Was she sad, or was she angry?

Most likely both.

It may not be as much as my little sisters, but she was plenty wise herself, and she already knew what happened to dogs that are taken to the health center. She also understood that there’s nothing she could do as a child.

And the very fact that such a cruel act was taken by her parents must have been something that she couldn’t accept.

“…Or maybe, if I stay at that house, I will one day be killed.” (Nanami)

“No way that’s gonna happen. Uncle and auntie are kind.” (Hikaru)

“Hi-chan, if they were truly kind, they wouldn’t have called the health center. Even me, if they don’t like me, they will throw me away or kill me.” (Nanami)

It was an irreparable crack that was formed between her and her parents.

Since then, Nanami couldn’t dispel her distrust towards her parents, and when there was something important, she would definitely ask me and my little sisters. It might be because, in her, we were the only people trustworthy.
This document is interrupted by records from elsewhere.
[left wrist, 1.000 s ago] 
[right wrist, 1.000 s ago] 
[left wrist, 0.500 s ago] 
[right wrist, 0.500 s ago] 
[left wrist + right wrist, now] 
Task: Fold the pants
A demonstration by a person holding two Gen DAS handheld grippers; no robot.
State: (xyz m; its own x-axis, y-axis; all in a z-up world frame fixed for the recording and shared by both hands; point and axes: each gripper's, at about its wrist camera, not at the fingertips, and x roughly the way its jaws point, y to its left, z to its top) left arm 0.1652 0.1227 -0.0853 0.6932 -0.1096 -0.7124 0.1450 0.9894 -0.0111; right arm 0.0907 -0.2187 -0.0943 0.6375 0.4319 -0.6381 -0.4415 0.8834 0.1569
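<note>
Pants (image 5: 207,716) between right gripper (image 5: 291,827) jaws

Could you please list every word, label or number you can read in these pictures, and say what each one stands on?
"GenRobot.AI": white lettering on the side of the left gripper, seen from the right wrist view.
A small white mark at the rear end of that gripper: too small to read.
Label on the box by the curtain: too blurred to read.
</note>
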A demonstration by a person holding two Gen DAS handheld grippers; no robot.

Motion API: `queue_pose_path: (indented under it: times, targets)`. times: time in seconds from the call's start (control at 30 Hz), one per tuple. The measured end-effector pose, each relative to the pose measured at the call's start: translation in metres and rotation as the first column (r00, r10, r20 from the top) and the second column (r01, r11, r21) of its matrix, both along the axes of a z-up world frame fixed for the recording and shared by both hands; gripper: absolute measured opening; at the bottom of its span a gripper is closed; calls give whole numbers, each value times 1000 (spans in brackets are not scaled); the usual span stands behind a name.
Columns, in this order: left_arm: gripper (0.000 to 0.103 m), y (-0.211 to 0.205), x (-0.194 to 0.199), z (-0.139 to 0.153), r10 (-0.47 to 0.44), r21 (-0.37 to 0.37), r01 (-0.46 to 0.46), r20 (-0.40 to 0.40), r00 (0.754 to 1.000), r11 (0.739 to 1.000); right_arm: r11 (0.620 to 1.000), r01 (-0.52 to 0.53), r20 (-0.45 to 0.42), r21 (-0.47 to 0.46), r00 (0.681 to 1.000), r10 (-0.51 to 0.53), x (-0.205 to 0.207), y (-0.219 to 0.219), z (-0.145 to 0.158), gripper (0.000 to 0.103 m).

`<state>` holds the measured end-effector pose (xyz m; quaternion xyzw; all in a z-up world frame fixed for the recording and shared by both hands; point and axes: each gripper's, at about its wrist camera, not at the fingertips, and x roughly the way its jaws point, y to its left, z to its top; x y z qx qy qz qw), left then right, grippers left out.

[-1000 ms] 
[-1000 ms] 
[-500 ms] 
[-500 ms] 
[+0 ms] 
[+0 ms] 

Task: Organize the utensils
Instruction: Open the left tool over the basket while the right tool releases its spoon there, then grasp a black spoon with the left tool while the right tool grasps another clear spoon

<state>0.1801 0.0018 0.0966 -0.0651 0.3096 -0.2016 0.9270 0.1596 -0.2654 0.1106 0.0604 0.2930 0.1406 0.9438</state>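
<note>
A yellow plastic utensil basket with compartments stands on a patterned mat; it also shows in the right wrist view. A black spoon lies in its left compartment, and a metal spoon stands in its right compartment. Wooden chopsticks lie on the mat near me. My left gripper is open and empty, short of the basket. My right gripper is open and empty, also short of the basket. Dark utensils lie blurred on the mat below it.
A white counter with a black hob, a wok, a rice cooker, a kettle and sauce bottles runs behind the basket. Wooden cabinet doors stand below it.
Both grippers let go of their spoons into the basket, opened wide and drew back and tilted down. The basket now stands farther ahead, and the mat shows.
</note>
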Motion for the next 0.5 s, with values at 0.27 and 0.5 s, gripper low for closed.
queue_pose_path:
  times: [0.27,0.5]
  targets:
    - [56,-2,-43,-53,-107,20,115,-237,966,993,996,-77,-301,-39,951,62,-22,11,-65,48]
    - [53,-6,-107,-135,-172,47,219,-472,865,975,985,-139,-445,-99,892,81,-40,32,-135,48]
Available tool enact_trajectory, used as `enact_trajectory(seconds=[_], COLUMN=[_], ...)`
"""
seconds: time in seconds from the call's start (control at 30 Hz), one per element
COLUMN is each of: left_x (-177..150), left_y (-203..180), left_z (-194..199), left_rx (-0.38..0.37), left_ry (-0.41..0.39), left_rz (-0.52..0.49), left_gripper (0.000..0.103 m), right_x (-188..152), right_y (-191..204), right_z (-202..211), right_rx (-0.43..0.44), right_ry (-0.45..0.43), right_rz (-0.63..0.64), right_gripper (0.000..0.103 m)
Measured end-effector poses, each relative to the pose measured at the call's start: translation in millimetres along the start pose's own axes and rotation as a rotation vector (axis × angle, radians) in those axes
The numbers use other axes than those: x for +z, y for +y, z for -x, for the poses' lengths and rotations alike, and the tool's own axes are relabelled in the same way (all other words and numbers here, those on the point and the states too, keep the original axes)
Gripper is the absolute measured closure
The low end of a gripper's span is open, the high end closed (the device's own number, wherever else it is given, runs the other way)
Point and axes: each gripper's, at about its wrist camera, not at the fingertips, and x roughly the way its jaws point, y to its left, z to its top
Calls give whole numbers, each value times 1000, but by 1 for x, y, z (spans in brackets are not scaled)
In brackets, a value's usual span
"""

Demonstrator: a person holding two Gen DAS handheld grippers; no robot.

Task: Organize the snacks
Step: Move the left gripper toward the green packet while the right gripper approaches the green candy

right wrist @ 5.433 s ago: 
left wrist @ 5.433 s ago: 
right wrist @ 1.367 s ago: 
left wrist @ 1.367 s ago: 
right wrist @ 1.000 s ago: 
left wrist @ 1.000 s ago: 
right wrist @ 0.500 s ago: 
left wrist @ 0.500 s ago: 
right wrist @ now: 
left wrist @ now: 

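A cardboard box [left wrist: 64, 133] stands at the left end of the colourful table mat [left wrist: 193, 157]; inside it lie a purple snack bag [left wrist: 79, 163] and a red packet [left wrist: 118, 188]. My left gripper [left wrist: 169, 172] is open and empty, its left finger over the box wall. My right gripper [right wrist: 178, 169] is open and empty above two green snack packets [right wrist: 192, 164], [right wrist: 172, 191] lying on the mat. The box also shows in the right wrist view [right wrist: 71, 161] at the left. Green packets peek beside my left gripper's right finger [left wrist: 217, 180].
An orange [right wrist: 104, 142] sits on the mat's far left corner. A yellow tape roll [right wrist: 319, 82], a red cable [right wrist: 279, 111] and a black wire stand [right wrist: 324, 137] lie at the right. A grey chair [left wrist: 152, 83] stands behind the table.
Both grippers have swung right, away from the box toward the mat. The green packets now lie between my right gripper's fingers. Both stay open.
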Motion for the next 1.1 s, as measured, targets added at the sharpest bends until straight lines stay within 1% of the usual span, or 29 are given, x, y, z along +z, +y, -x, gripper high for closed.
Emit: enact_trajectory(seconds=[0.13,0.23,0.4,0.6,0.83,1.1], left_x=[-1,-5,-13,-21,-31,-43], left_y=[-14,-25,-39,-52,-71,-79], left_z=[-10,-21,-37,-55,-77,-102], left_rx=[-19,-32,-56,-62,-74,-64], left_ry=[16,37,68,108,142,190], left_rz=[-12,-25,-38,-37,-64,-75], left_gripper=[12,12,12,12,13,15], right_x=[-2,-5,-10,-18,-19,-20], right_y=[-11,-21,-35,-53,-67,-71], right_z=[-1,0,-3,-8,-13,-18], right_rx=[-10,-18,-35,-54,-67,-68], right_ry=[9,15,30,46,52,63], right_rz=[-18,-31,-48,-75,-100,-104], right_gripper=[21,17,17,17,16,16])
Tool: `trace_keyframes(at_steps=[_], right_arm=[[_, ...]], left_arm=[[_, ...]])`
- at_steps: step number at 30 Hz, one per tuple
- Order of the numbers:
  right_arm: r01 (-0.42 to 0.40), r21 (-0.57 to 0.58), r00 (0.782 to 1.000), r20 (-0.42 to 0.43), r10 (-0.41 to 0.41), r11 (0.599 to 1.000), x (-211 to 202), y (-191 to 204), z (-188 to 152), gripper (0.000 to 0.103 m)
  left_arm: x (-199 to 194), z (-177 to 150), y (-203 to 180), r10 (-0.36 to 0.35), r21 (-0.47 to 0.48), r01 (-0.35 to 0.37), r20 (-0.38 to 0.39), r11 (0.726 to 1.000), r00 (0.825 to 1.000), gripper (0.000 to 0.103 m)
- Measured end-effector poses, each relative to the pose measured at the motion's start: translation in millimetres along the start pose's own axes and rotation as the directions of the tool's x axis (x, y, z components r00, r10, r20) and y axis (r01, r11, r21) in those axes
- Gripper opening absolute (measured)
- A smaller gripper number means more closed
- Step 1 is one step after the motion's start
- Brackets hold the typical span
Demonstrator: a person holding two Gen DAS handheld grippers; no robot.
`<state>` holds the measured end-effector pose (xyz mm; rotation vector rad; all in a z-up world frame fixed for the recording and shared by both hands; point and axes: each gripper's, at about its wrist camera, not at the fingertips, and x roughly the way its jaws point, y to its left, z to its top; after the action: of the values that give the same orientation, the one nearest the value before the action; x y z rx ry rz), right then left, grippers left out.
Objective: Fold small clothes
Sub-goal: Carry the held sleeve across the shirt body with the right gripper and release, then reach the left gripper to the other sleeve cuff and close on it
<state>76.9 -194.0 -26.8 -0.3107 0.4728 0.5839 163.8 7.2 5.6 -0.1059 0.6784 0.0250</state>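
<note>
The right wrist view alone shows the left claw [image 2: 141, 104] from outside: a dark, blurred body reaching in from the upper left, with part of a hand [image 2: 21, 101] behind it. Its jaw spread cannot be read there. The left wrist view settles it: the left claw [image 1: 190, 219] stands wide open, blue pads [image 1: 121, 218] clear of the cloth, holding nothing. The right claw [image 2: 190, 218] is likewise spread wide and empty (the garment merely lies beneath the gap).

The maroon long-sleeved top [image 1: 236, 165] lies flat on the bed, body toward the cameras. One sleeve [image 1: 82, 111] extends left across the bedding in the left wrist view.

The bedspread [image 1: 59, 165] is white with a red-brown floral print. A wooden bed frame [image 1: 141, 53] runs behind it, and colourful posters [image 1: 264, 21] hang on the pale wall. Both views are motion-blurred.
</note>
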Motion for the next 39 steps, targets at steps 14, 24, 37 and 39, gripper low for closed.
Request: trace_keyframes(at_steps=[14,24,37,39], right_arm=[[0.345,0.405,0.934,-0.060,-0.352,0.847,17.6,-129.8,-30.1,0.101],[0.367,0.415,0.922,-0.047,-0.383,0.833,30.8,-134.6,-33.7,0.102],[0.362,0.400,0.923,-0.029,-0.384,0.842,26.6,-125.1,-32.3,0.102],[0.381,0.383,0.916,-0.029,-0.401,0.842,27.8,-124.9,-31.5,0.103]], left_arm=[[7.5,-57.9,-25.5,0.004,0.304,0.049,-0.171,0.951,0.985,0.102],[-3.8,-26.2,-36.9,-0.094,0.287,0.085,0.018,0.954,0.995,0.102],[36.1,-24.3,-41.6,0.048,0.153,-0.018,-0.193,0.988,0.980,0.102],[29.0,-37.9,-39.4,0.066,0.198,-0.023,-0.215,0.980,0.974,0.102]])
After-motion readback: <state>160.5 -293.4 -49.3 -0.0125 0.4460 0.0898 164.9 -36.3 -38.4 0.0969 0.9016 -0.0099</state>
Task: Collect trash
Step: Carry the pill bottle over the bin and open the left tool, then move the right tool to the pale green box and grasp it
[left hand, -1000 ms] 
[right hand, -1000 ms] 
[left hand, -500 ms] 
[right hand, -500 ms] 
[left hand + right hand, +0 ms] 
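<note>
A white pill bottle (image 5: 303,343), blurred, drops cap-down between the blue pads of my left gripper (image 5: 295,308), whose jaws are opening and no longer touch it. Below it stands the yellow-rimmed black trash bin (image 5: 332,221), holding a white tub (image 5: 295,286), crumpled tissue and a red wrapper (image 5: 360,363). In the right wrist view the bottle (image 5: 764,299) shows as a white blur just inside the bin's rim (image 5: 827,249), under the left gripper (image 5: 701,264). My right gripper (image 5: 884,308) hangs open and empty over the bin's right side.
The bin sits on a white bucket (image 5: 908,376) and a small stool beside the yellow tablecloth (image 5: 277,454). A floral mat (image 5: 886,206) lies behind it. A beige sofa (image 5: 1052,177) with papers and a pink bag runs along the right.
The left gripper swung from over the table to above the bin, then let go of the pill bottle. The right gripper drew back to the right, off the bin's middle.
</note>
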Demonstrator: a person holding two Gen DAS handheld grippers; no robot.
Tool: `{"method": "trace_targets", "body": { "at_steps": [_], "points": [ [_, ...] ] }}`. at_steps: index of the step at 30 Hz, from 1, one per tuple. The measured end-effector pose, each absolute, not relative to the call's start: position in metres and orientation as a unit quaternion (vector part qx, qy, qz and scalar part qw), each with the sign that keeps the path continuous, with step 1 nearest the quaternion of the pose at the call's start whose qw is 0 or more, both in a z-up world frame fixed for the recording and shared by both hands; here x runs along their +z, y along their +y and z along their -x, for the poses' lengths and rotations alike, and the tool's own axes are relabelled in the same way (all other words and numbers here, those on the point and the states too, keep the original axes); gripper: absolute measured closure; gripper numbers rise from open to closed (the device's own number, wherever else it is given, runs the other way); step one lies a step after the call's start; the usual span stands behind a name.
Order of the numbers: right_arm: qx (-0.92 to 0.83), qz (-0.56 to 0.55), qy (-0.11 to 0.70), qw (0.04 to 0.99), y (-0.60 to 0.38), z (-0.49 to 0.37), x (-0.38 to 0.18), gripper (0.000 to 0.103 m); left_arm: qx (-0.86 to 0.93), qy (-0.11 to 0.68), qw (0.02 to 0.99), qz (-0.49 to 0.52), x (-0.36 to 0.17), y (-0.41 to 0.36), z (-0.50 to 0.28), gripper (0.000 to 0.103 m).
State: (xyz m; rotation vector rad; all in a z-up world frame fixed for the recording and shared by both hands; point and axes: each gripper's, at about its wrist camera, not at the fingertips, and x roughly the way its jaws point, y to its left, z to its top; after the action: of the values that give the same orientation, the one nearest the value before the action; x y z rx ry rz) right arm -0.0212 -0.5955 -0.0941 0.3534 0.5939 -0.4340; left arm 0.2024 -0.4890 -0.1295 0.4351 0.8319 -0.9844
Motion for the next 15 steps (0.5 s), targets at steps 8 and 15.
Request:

At the time when she was choosing between taking middle school exams or going to a public school, at the times when she chose a club and got tired of it, and even at the time when choosing high schools, she entrusted the decision to us.

It calmed down soon after that incident where she stayed for one night in my house, but the words that Nanami said after leaving and what happened after, strangely remain in my memories.

If I were to be killed, make sure to definitely take revenge, okay, Hi-chan? Promise me.

“……Even though…that was only the nonsense of a child.” (Hikaru)

I opened my eyes and muttered this while facing nothing.

The scenery hasn’t changed from before I went to sleep. When I confirmed the time in the Status Board, I had only been sleeping for 30 minutes.

I had quite the nostalgic dream.

That dog was there for around 2 weeks, I think.

It is the memory of a child. Maybe it actually was just a few days, like maybe 5 days.

It was an instant for an adult, but for children, that’s plenty enough time to become best friends.

Why did I see a dream like that?

I failed to revive Nanami, and can’t take revenge for Nanami; is it maybe because those regrets were smouldering in the depths of my heart like a glowing ember?

Or I might have been shown this dream to scold me for thinking for an instant about giving up on everything, forgetting about Earth, and living here?

I set a new bait onto the hook that already had its bait taken away and cast it onto the sea.

After a while, I caught another fish.

I put that into the Shadow Storage almost as if automated.

I pass time plainly in order to not think of anything, and when I thought about leaving already…

A voice resonated in my mind.

[An announcement to all Chosen! We will be performing the first system update!]